DEAR DR. ROACH: I am a fit 54-year-old male who bicycles a lot. My friends and I are pretty competitive when we do our rides, pushing hard and challenging each other in positive ways. I donate blood as often as I’m allowed. After donating, my legs feel more fatigued when I ride, and I’m not as strong, particularly on the climbs. How long can I use my blood donation as an “excuse” for lacking strength? — A.R.

ANSWER: What ultimately determines how much work your legs can do is the amount of oxygen the muscles are able to get, once you have achieved a high level of muscular fitness. The amount of red blood cells in your blood and the amount of blood your heart can pump are the limiting factors for oxygen delivery in a healthy person. So, for a given degree of cardiovascular fitness, your ability to go fast and climb hills is directly influenced by how many red blood cells you have. That’s why elite cyclists sometimes used to get blood transfusions before a race. An extra unit of blood might make only a 3 percent difference, but the difference between the winner of the Tour de France and the last-place finisher is right around 3 percent.

Unfortunately, too many red blood cells increases the risk for stroke and heart attack, and several amateur and professional cyclists have died as a complication of too much blood transfused or its more modern equivalent, the hormone erythropoietin, which causes the body to make more of its own blood. Losing blood, from bleeding or donation, consequently reduces performance.
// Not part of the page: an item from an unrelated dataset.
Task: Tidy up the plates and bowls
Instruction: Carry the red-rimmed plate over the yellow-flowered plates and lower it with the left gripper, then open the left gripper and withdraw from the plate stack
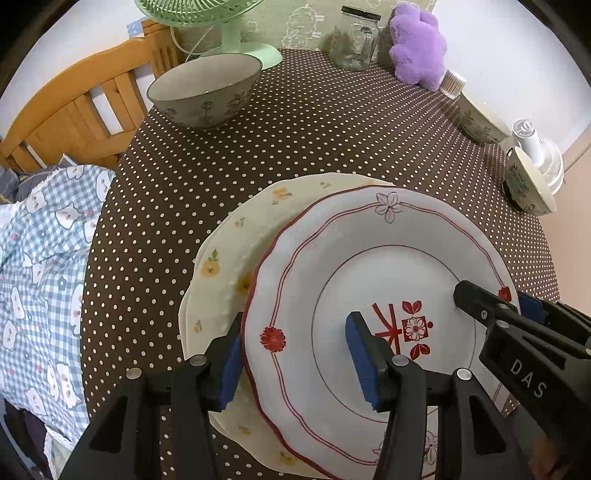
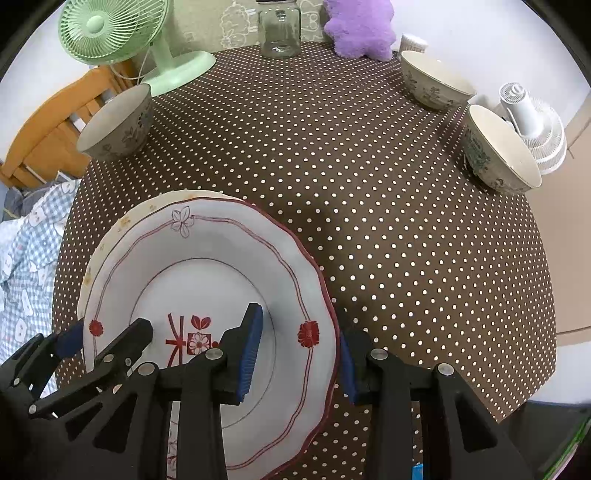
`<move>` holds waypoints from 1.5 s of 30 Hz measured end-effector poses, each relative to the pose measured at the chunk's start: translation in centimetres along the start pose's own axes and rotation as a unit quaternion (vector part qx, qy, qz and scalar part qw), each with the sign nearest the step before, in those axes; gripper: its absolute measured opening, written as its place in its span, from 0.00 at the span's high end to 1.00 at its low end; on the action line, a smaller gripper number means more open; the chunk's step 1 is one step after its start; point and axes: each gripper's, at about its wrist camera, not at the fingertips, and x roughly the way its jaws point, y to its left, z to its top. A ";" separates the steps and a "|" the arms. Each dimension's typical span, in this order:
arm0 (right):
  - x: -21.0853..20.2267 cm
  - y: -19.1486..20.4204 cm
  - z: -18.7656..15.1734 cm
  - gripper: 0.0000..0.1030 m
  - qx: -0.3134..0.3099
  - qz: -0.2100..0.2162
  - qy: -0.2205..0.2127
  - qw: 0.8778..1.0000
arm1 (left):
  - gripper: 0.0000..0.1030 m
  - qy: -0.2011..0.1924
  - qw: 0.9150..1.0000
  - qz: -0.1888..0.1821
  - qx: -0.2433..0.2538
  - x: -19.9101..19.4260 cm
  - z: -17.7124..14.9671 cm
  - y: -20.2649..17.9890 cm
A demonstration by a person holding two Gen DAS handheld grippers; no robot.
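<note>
A white plate with a red rim and red flowers (image 1: 369,258) (image 2: 207,251) lies over a cream plate with yellow flowers (image 1: 221,258) (image 2: 125,218), set off to its right. My left gripper (image 1: 295,363) (image 2: 110,332) straddles the white plate's left rim, one blue pad outside the edge and one on the inside. My right gripper (image 2: 299,362) (image 1: 496,299) grips the opposite rim the same way. Three floral bowls stand on the dotted table: one far left (image 1: 203,88) (image 2: 118,125), two at the right (image 2: 436,81) (image 2: 502,147).
At the back stand a green fan (image 2: 110,33), a glass jar (image 2: 279,33) and a purple plush toy (image 2: 360,29). A white fan (image 2: 532,118) sits beyond the right edge. A wooden chair (image 1: 74,110) and chequered cloth (image 1: 44,277) lie left of the table (image 2: 406,258).
</note>
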 end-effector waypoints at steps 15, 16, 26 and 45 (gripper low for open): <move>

The plasma (fluid and proteins) is made up within 24 hours after donating blood, but it takes four to six weeks to regain the blood cells. Donating a unit of blood can save up to three lives. That should give you some consolation. Maybe persuade your friends to donate blood at the same time, so you all are on a level playing field, so to speak.

DEAR DR. ROACH: I am 81 years old and a Type 2 diabetic. I take no medication for this disease at this time. However, I am experiencing a tingling sensation in my toes. Also, when I walk barefoot, I get the feeling that the wood floor is not completely flat, almost like I have blisters on the bottom of my feet. Is this related to my condition, and can a remedy be prescribed to correct the problem? — A.B.F.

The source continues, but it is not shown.